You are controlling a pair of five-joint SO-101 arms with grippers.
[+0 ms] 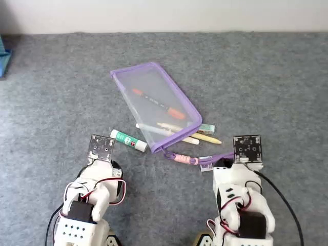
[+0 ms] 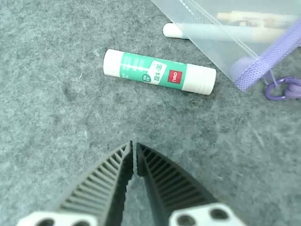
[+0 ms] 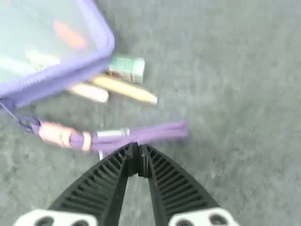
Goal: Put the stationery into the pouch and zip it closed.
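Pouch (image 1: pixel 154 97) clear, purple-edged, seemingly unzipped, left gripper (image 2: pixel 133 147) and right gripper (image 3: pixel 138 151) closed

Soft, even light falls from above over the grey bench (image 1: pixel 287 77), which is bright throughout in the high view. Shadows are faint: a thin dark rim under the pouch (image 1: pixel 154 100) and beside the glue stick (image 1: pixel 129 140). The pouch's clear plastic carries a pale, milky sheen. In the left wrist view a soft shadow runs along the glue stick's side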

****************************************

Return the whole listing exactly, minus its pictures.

SOLVED EXERCISE:
You are controlling a pair of five-joint SO-101 arms with grippers.
[+0 ms] 
[+0 ms] 
[+0 ms] 
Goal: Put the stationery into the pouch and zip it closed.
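Pouch (image 1: pixel 154 97) clear, purple-edged, seemingly unzipped, left gripper (image 2: pixel 133 147) and right gripper (image 3: pixel 138 151) closed

Soft, even light falls from above over the grey bench (image 1: pixel 287 77), which is bright throughout in the high view. Shadows are faint: a thin dark rim under the pouch (image 1: pixel 154 100) and beside the glue stick (image 1: pixel 129 140). The pouch's clear plastic carries a pale, milky sheen. In the left wrist view a soft shadow runs along the glue stick's side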

The answer has been given in its entirety.